RECORDED DATA START
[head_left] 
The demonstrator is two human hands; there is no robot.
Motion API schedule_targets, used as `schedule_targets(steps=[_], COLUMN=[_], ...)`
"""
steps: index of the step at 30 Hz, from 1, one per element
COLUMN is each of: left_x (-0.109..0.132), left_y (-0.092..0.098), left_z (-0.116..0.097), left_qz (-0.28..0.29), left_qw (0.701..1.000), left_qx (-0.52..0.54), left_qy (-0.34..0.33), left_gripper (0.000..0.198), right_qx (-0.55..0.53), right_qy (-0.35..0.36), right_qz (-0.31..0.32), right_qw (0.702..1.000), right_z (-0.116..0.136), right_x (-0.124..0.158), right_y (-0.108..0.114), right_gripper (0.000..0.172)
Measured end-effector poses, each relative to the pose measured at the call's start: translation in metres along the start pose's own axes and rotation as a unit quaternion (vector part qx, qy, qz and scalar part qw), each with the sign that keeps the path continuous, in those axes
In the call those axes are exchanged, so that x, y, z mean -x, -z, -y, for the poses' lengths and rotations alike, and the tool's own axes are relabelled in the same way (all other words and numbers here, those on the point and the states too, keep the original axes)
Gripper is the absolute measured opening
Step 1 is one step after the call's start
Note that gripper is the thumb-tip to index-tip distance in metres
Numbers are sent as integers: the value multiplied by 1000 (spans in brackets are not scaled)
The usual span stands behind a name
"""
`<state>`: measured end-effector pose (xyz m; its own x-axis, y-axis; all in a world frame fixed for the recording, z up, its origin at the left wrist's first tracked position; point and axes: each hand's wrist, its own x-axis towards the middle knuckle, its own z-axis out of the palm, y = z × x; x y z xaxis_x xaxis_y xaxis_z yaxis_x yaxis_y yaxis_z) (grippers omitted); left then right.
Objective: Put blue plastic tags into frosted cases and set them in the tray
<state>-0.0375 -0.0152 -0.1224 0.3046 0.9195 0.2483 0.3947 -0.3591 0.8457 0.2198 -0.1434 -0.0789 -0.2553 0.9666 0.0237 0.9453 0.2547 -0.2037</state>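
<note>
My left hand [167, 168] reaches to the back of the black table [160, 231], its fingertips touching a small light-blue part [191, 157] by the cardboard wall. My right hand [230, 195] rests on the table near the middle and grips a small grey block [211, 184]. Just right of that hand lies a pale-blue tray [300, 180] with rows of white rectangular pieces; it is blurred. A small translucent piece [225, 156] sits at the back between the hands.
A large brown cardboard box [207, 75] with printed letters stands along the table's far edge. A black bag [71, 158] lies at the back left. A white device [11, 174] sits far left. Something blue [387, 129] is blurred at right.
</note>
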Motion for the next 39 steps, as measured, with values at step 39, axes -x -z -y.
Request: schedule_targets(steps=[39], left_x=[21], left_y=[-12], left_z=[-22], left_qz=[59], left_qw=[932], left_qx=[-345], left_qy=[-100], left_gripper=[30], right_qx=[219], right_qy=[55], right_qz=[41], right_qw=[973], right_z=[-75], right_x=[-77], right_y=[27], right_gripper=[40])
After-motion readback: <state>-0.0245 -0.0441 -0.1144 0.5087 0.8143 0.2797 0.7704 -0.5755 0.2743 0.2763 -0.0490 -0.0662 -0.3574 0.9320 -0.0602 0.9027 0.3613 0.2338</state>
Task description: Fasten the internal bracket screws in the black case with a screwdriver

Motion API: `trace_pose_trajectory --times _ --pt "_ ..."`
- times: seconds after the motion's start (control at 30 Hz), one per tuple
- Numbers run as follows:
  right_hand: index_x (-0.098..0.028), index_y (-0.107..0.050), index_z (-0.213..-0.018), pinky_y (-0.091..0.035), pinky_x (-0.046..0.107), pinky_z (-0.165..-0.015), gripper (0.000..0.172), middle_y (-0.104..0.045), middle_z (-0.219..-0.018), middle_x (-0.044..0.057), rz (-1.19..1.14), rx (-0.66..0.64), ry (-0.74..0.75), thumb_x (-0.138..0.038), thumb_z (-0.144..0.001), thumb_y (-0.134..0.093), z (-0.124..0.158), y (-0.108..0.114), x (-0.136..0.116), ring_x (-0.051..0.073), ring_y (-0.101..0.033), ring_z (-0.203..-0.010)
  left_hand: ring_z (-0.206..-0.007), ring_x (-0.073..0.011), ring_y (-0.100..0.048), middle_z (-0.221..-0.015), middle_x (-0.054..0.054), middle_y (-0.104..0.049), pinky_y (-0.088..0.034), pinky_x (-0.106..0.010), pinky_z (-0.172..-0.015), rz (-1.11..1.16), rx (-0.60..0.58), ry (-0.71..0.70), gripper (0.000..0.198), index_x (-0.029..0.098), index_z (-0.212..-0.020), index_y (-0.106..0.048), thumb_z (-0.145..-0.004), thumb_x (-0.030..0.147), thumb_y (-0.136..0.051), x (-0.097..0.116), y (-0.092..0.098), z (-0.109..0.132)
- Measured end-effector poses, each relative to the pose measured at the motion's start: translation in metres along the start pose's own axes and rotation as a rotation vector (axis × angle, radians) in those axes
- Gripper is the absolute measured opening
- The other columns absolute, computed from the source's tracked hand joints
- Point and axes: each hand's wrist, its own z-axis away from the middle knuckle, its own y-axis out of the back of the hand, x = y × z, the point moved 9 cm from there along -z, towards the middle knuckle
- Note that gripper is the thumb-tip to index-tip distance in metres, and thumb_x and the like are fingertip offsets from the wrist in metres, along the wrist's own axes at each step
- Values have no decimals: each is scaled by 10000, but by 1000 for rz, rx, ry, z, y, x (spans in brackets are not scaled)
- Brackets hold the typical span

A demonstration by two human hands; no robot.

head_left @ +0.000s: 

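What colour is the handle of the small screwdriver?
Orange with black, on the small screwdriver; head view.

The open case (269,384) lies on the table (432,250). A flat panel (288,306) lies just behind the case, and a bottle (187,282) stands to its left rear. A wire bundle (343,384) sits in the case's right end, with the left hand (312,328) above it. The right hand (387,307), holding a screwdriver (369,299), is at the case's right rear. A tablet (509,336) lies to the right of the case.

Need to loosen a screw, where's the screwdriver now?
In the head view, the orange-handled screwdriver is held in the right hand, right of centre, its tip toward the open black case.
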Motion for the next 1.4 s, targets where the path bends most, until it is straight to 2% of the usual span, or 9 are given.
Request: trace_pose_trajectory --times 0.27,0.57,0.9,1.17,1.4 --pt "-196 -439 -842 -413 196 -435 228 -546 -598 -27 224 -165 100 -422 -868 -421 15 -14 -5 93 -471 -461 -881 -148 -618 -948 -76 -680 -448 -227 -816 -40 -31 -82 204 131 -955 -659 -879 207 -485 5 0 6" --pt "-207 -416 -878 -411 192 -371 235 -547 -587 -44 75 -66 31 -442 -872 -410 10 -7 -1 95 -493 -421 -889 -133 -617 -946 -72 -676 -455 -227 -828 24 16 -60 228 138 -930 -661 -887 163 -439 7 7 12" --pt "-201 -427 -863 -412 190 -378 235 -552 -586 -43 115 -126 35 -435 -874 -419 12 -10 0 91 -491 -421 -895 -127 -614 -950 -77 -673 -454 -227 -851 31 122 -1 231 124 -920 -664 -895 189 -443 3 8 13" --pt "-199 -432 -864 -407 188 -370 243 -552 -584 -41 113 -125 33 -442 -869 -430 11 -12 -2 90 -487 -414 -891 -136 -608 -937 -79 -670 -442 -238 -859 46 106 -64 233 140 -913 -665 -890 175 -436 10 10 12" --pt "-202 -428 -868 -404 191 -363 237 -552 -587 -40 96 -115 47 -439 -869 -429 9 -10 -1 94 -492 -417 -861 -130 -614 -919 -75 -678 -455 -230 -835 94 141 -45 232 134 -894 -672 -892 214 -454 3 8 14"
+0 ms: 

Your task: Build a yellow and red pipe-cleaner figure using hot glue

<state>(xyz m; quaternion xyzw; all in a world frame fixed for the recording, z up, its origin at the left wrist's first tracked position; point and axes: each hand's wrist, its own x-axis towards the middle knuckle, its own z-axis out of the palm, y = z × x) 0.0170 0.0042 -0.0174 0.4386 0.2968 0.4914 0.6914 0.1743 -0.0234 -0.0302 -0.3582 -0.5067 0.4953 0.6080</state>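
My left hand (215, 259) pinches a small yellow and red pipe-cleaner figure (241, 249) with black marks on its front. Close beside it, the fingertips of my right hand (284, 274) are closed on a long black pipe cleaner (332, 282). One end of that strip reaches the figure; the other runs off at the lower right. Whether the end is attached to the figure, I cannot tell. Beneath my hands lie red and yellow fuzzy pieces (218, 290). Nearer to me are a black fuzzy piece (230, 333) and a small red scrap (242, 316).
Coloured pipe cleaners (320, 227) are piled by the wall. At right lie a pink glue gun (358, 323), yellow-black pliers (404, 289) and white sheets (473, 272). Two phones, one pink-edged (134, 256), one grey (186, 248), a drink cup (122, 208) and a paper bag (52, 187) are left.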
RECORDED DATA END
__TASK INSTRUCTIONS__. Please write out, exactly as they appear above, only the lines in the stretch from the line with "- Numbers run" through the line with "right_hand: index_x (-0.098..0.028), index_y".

__PROBLEM SOLUTION__.
- Numbers run as follows:
  right_hand: index_x (-0.098..0.028), index_y (-0.107..0.050), index_z (-0.213..-0.018), pinky_y (-0.091..0.035), pinky_x (-0.046..0.107), pinky_z (-0.165..-0.015), gripper (0.000..0.172), middle_y (-0.104..0.045), middle_z (-0.219..-0.018), middle_x (-0.044..0.057), rz (-1.19..1.14), rx (-0.66..0.64), ry (-0.74..0.75), thumb_x (-0.138..0.038), thumb_z (-0.144..0.001), thumb_y (-0.134..0.093), z (-0.124..0.158), y (-0.108..0.114), x (-0.136..0.116), ring_x (-0.051..0.073), ring_y (-0.101..0.033), ring_z (-0.203..-0.010)

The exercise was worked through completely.